Local boating friends Rick and Rhonda Spykman offered to match Greg and Susan's donation, and together the couples purchased more than $375 worth of items on the Resilience shelter’s wish list.
Hope Pkgs is a Holland organization that provides first-night supplies for children entering the foster system. In her research, Susan says she learned that many children who go into foster care aren’t able to take any of their belongings because of health or safety reasons. As her donation to the organization, she spent roughly $400 to buy 12 backpacks and fill each with pajamas, underwear, socks, and sundry items.
‘Day of donating’ projects
She was able to do the shopping for this “day of donating” because they had rented a car during their visit, which isn’t always the case.
“When we started this the very first time in 2019, our first Loopers Care donation went to the Coast Guard because it was during the government shutdown and they weren’t getting paid. We were docked in Charleston, South Carolina, and we found out where their building was, and we brought pizza and soda for everyone,” Susan says.
The donations in Holland are the Costas’ 39th, 40th and 41st projects. The cause can be just about anything; the only requirement is that it’s given through a nonprofit and directly benefits the community they are visiting.

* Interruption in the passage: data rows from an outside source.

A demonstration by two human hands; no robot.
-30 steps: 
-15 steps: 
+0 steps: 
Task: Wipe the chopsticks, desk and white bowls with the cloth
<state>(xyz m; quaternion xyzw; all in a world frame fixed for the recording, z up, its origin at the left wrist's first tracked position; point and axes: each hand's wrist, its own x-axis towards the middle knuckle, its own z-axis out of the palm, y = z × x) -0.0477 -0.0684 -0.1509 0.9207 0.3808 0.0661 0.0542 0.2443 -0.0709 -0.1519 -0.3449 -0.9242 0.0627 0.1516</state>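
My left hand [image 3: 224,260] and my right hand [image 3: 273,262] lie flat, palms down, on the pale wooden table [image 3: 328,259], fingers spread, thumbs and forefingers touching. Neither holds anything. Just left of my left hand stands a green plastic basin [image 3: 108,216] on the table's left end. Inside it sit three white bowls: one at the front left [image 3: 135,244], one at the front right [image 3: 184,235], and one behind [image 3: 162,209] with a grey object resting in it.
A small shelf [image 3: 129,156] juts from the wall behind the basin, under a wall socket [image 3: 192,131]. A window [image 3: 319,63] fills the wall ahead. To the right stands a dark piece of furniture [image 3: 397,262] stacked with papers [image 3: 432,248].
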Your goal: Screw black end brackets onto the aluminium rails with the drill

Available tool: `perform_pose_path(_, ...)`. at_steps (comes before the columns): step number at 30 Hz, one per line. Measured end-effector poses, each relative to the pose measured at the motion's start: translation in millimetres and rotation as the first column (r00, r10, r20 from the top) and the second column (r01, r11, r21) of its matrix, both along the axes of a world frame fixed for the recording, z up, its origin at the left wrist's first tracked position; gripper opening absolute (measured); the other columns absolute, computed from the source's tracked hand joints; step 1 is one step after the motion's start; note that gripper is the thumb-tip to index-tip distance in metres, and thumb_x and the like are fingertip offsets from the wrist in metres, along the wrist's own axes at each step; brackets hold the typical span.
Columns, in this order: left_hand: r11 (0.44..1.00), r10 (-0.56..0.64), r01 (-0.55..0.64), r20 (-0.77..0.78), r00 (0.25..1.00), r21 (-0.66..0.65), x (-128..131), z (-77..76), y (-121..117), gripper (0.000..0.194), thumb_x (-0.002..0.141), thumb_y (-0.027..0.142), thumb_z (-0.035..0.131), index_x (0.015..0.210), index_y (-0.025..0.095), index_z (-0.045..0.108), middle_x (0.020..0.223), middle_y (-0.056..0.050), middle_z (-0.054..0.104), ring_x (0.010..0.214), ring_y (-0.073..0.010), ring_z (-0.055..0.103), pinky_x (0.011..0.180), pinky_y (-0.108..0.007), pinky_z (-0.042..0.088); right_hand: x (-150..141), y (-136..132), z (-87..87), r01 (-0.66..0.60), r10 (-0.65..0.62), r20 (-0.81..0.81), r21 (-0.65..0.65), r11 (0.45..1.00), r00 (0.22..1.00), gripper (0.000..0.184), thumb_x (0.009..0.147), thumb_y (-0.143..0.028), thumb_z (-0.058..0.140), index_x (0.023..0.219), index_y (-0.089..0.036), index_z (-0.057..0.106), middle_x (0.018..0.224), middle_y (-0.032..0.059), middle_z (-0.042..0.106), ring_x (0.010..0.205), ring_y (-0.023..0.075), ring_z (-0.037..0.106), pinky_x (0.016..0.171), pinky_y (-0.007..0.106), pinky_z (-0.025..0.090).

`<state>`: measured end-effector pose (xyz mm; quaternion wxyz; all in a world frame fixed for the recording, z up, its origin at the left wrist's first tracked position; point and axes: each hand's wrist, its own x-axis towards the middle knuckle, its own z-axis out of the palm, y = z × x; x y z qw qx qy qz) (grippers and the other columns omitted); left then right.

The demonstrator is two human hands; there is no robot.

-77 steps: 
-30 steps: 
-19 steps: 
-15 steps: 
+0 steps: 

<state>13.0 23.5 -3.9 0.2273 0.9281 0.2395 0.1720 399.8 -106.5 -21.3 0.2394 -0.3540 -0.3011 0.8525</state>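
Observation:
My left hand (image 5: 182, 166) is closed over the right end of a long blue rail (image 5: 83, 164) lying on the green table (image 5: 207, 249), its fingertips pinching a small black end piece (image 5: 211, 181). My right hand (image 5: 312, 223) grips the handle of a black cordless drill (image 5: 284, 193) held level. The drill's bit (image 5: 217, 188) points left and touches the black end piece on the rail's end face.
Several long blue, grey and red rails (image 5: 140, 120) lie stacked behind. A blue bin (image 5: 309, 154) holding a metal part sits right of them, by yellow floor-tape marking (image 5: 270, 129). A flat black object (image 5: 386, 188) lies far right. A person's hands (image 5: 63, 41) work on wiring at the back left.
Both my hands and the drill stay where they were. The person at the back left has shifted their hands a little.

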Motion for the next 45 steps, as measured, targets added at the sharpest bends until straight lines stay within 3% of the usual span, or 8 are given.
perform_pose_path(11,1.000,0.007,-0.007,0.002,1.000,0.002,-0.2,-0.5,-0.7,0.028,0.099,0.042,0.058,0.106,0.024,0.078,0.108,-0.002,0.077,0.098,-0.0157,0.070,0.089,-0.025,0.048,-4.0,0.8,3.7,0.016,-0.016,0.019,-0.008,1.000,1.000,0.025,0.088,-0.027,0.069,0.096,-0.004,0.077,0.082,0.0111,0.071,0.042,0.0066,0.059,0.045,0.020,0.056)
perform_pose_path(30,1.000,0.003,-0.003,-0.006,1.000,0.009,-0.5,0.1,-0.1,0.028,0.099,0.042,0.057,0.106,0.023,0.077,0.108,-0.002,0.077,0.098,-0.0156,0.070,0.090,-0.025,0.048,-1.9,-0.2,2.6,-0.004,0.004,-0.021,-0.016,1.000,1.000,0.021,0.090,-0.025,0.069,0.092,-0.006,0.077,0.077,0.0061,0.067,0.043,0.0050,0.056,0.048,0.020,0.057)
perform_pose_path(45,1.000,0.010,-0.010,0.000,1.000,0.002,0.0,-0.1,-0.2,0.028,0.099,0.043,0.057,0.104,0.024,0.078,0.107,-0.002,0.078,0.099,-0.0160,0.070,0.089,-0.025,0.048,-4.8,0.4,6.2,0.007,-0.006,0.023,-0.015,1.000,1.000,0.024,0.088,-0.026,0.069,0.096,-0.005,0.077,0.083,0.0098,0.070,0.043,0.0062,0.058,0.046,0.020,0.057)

Greg Costa gives Sherry Martens of Resilience a donation for a women's shelter. Local boaters Rick and Rhonda Spykman donated items on the nonprofit's wish list.
“We typically don't do two of them, but because our friends from the Loop are matching our donation, we picked two. Typically, it’s one day and one organization,” Susan says.

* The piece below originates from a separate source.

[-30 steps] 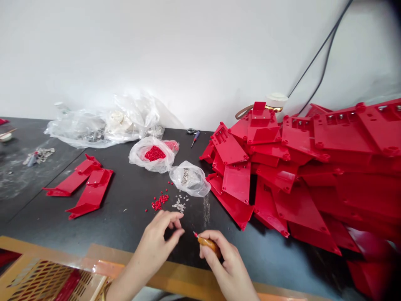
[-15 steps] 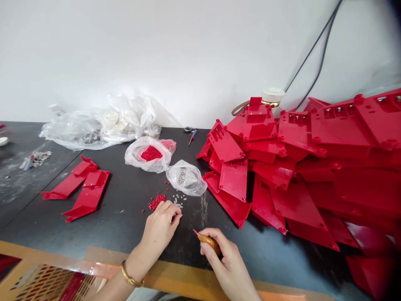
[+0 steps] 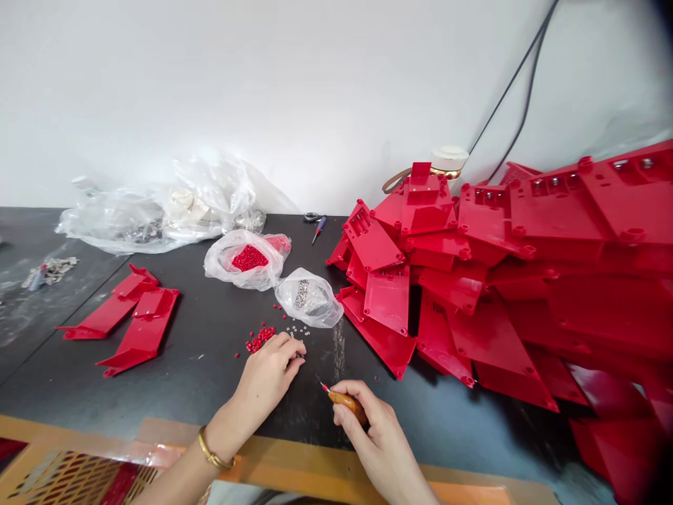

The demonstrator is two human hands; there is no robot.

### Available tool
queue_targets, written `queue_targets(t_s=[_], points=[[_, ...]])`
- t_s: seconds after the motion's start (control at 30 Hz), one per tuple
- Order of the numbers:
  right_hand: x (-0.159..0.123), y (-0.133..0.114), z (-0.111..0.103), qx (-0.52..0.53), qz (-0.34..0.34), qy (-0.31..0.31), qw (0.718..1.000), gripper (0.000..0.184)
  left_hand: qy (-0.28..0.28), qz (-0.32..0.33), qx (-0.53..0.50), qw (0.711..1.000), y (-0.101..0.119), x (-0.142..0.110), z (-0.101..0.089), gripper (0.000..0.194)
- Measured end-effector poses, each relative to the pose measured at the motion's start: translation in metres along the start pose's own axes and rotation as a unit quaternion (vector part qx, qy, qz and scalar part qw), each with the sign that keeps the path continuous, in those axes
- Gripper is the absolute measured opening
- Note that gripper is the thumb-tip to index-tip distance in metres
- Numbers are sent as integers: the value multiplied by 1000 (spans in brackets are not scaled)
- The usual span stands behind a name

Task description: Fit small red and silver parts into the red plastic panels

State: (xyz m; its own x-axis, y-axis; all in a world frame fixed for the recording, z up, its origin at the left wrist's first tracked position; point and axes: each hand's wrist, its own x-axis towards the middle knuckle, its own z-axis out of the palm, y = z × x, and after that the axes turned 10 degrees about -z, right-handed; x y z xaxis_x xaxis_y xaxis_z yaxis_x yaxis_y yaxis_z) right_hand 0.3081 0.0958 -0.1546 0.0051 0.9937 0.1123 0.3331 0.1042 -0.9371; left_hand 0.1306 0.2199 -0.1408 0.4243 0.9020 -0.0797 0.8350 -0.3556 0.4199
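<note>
Left hand (image 3: 268,379): fingers (image 3: 294,347) pinched narrow just above the tabletop (image 3: 200,386), right by the silver rings (image 3: 298,330); can't tell from here whether they hold one
Right hand (image 3: 376,438): fingers wrapped firmly round a wooden-handled pick (image 3: 348,407), its red tip angled forward and left
Loose pieces: red beads (image 3: 260,339) lie beside the silver rings, below a bag of red beads (image 3: 247,261) and a bag of rings (image 3: 308,300), both still holding plenty
Panels: two red plastic panels (image 3: 141,330) lie apart at the left, while a much bigger heap of red plastic panels (image 3: 499,280) fills the right
</note>
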Motion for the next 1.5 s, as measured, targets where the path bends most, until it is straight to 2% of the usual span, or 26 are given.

Their Loopers Care projects have ranged from cleaning a public beach in Florida to paying for lunches for members at a senior center in Canada.
The couple’s 2010 boat gives them a special connection to the community. It is made by Holland manufacturer Tiara Yachts. The Costas took a tour of the yacht maker’s plant during their last visit in 2019.
The Lucky Me is registered in Mount Hope Bay, Rhode Island, and the Costas have a retirement home in North Fort Myers, Florida.
This is their second time doing the loop, and they plan to leave this week to head to Chicago, where they will follow rivers south, eventually ending up in Mobile, Alabama.
About 500 boats take part in the Great Loop each year, although fewer than one-third finish the trip, which can take a year or longer. The Costas spent 18 months completing the loop their first time, but this time plan to do it in six months. Along the way, they are stopping to donate to local nonprofits that serve the community.
The couple has written a 64-page e-book, Cruising the Bahamas with the Lucky Me
, about their boating experiences, which they give away at their stops. So far, over 17,000 copies have been distributed.
The couple says they hope to return to Holland again.
Until then, you can follow the Costas' adventures aboard Lucky Me in this Facebook group.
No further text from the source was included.